Data excerpts:
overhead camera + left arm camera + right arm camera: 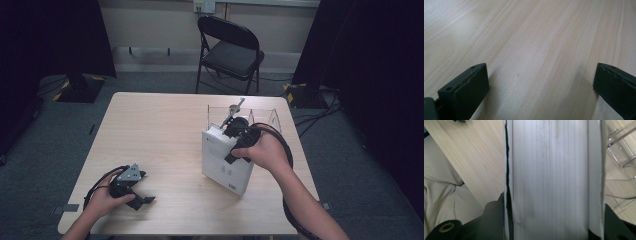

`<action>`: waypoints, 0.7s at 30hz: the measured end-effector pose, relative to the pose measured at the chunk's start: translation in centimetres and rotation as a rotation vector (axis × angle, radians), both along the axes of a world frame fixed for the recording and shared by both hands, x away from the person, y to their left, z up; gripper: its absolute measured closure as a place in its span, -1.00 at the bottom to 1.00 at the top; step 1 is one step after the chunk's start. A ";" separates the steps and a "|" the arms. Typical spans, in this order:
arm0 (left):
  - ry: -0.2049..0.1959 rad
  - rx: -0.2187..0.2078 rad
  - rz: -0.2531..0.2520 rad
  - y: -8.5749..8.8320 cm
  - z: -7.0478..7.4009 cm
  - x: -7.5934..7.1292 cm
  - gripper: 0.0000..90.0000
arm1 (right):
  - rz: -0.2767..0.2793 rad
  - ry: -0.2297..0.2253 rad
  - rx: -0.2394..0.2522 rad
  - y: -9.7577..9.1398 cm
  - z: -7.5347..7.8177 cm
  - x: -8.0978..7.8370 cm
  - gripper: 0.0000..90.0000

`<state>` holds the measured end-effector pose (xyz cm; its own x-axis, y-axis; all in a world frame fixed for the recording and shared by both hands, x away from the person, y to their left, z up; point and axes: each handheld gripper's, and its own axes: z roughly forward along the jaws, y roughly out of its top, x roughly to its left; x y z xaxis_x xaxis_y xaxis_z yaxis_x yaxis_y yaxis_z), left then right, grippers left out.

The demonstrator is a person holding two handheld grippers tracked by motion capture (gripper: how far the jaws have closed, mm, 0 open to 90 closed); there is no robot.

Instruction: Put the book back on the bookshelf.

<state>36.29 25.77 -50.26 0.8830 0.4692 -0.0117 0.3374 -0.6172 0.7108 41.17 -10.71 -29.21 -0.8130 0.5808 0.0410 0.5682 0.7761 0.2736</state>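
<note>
Your right gripper (235, 140) clamps the thick white book (225, 167) by its top edge, holding it tilted on the table (150, 130) just in front of the clear rack (265, 117). It may slip or knock the rack if you swing it. Your left gripper (136, 196) rests wide open. One book, one rack, two grippers.

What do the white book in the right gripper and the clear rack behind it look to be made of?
White book: likely paper, with a smooth matt cover; the right gripper view shows stacked page edges. Clear rack: probably glossy acrylic or similar plastic, see-through with bright edges.
</note>
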 end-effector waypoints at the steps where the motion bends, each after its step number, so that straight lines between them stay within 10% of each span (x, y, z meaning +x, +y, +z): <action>1: 0.001 0.000 -0.001 0.0 0.0 0.0 -1.00 | -0.002 -0.001 0.002 -0.2 0.0 0.0 0.17; 21: -0.002 0.003 0.000 -0.1 0.0 0.1 -1.00 | -0.051 0.010 0.003 -3.4 -0.2 -0.8 0.17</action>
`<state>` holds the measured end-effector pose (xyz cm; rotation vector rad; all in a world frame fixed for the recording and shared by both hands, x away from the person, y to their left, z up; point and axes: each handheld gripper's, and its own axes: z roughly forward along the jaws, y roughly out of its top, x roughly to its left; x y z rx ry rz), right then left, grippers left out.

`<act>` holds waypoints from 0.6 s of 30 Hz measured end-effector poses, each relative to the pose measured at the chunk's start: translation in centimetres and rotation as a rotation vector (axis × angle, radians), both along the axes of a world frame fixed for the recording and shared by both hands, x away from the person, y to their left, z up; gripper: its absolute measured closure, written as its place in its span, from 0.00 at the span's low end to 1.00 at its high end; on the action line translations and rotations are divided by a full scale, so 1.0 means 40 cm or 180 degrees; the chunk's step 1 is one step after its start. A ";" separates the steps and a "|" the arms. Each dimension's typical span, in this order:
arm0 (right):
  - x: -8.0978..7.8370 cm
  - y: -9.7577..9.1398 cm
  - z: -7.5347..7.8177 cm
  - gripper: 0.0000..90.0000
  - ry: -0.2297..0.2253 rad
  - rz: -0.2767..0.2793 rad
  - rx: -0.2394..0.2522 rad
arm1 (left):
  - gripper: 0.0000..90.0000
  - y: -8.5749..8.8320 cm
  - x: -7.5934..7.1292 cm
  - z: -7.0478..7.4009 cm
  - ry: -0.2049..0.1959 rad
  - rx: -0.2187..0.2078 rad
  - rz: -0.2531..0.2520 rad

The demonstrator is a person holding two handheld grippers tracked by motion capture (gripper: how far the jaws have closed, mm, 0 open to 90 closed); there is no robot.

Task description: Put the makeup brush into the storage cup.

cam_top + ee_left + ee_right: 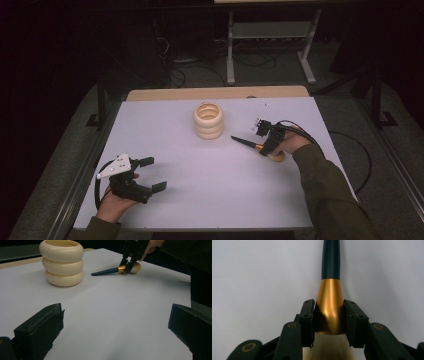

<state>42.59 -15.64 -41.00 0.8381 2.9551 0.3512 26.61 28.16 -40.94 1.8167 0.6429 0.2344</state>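
The right gripper was at the right side of the white worktop, and the person's right hand held it from behind, with the olive sleeve coming in from the lower right corner. The gripper pointed down toward the worktop and a little to the left. Its fingers were closed on the gold collar of the makeup brush, one on each side, just above the pale bristles. The brush lay on the worktop or very close to it; this was hard to judge. Its dark handle pointed toward the cream ribbed holder, which stood upright near the far middle of the worktop, apart from the brush tip. The left gripper rested at the near left part of the worktop, held by the left hand, and it pointed to the right. Its fingers stood wide apart with nothing between them.
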 end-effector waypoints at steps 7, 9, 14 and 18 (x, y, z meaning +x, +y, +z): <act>-0.011 -0.014 0.013 0.69 -0.0060 -0.0054 0.0164 | 0.00 -0.001 0.000 0.000 0.0006 0.0008 0.0002; -0.016 -0.018 0.015 0.69 -0.0072 -0.0059 0.0195 | 0.00 -0.002 0.000 0.000 0.0007 0.0001 0.0002; -0.031 -0.028 0.025 0.69 -0.0113 -0.0064 0.0289 | 0.00 -0.002 0.000 0.000 0.0010 0.0011 -0.0008; -0.045 -0.033 0.033 0.69 -0.0146 -0.0054 0.0357 | 0.00 -0.004 0.000 0.001 -0.0004 -0.0001 -0.0016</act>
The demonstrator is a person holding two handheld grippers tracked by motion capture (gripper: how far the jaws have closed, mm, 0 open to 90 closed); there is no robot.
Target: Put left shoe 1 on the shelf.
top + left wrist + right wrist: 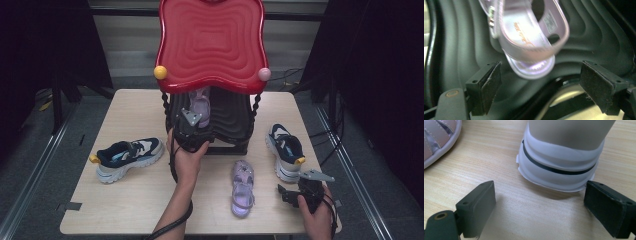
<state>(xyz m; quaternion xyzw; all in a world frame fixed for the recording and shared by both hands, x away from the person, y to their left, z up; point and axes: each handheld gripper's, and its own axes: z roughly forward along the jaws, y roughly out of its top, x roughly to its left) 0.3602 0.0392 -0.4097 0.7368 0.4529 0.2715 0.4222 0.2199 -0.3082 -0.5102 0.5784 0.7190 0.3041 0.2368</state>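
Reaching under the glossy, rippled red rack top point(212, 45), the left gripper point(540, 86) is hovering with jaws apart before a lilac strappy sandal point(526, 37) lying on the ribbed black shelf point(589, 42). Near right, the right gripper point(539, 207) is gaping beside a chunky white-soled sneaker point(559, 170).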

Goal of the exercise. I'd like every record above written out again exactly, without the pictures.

Task response.
overhead camera + left arm camera + right arm camera: 

`<action>`: waypoints, 0.7s at 30hz: the measured end-effector pose, relative to the pose measured at the chunk's start: translation in centimetres and rotation as a rotation vector (axis × angle, radians), both along the axes of a world frame fixed for the recording and shared by both hands, x away from the person, y to their left, z up; gripper: its absolute measured closure as a place in its span, -1.00 at the bottom to 1.00 at the top; step 1 is one step after the chunk's start. A ";" separates the steps and a "|" the arms. Typical spans, in this order:
arm0 (left):
  - ry: -0.2049..0.1959 rad
  - rx: -0.2187..0.2078 rad
  - rz: -0.2531..0.2520 rad
  - y: -8.5749..8.8320 cm
  - z: -7.0478..7.4009 cm
  - x: -7.5934..7.1292 cm
  - gripper: 0.0000..90.0000
arm1 (right):
  - rz: -0.2767..0.2793 rad
  - ry: -0.2297..0.2253 rad
  - rx: -0.2394..0.2522 rad
  - y: -9.7577..9.1398 cm
  - z: -7.5347..7.8177 cm
  - x: -8.0978..7.8370 cm
  - gripper: 0.0000..90.0000

`<state>` holds the measured end-effector pose (xyz cm; its own x-axis, y-axis; all in a world frame fixed for the recording and shared by both hands, x away from the person, y to their left, z up; point and axes: each handheld gripper's, and its own axes: z roughly forward along the jaws, y roughly out of its top, x roughly to its left; x y z xaxis_x xaxis_y xaxis_z yaxis_x yaxis_y yaxis_z), left then right, grippers left out.

The demonstrator is a person holding two handheld grippers tracked by motion capture (gripper: how far the jaws have closed, mm, 0 open to 90 closed); there is no robot.

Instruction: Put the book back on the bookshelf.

<state>36.29 25.77 -50.26 0.8830 0.4692 -0.0117 0.3374 -0.6172 0.7108 41.17 -10.71 -29.21 -0.8130 0.5808 0.0410 0.5682 0.7761 0.2736</state>
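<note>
Your right gripper (235, 140) clamps the thick white book (225, 167) by its top edge, holding it tilted on the table (150, 130) just in front of the clear rack (265, 117). It may slip or knock the rack if you swing it. Your left gripper (136, 196) rests wide open. One book, one rack, two grippers.

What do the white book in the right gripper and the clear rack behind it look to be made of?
White book: likely paper, with a smooth matt cover; the right gripper view shows stacked page edges. Clear rack: probably glossy acrylic or similar plastic, see-through with bright edges.
</note>
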 end-effector waypoints at the steps where the motion bends, each after its step number, so that straight lines between them stay within 10% of each span (x, y, z meaning +x, +y, +z): <action>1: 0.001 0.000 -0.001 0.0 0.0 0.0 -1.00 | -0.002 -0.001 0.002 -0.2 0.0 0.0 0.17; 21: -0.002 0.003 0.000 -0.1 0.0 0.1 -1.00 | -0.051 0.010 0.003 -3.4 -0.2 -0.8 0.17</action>
`<state>` holds the measured end-effector pose (xyz cm; rotation vector rad; all in a world frame fixed for the recording and shared by both hands, x away from the person, y to their left, z up; point and axes: each handheld gripper's, and its own axes: z roughly forward along the jaws, y roughly out of its top, x roughly to its left; x y z rx ry rz), right then left, grippers left out.

`<act>` holds waypoints from 0.6 s of 30 Hz measured end-effector poses, each relative to the pose measured at the chunk's start: translation in centimetres and rotation as a rotation vector (axis × angle, radians), both along the axes of a world frame fixed for the recording and shared by both hands, x away from the person, y to their left, z up; gripper: its absolute measured closure, written as its place in its span, from 0.00 at the span's low end to 1.00 at its high end; on the action line translations and rotations are divided by a full scale, so 1.0 means 40 cm or 180 degrees; the chunk's step 1 is one step after its start. A ";" separates the steps and a "|" the arms. Each dimension's typical span, in this order:
arm0 (right):
  - x: -8.0978..7.8370 cm
  - y: -9.7577..9.1398 cm
  - z: -7.5347..7.8177 cm
  - gripper: 0.0000..90.0000
  - ry: -0.2297..0.2253 rad
  - rz: -0.2767..0.2793 rad
  - rx: -0.2394..0.2522 rad
arm1 (left):
  - gripper: 0.0000..90.0000
  - y: -8.5749..8.8320 cm
  - x: -7.5934..7.1292 cm
  - z: -7.0478..7.4009 cm
  - ry: -0.2049..0.1959 rad
  - rx: -0.2187..0.2078 rad
  - rz: -0.2531..0.2520 rad

The demonstrator is a person holding two handheld grippers tracked by motion capture (gripper: how far the jaws have closed, mm, 0 open to 90 closed); there is no robot.

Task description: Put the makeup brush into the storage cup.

cam_top + ee_left + ee_right: 

<state>42.59 -15.64 -41.00 0.8381 2.9551 0.3512 26.61 28.16 -40.94 1.8167 0.6429 0.2344</state>
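The right gripper was at the right side of the white worktop, and the person's right hand held it from behind, with the olive sleeve coming in from the lower right corner. The gripper pointed down toward the worktop and a little to the left. Its fingers were closed on the gold collar of the makeup brush, one on each side, just above the pale bristles. The brush lay on the worktop or very close to it; this was hard to judge. Its dark handle pointed toward the cream ribbed holder, which stood upright near the far middle of the worktop, apart from the brush tip. The left gripper rested at the near left part of the worktop, held by the left hand, and it pointed to the right. Its fingers stood wide apart with nothing between them.
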 end-effector waypoints at steps 7, 9, 14 and 18 (x, y, z meaning +x, +y, +z): <act>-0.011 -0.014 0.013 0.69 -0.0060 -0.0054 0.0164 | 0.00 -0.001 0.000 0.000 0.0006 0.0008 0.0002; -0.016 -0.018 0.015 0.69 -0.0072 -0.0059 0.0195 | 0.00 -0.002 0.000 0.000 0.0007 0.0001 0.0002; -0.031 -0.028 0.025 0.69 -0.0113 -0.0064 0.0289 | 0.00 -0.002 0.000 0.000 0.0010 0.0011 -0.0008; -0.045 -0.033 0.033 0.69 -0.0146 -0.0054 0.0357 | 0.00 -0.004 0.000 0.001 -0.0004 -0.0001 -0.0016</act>
The demonstrator is a person holding two handheld grippers tracked by motion capture (gripper: how far the jaws have closed, mm, 0 open to 90 closed); there is no robot.
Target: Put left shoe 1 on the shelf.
top + left wrist + right wrist: 
<state>(xyz m; quaternion xyzw; all in a world frame fixed for the recording and shared by both hands, x away from the person, y to their left, z up; point and axes: each handheld gripper's, and its own axes: z roughly forward along the jaws, y roughly out of its top, x roughly to its left) 0.3602 0.0392 -0.4097 0.7368 0.4529 0.2715 0.4222 0.2199 -0.3082 -0.5102 0.5784 0.7190 0.3041 0.2368</state>
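Reaching under the glossy, rippled red rack top point(212, 45), the left gripper point(540, 86) is hovering with jaws apart before a lilac strappy sandal point(526, 37) lying on the ribbed black shelf point(589, 42). Near right, the right gripper point(539, 207) is gaping beside a chunky white-soled sneaker point(559, 170).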

Nothing else is part of this exercise.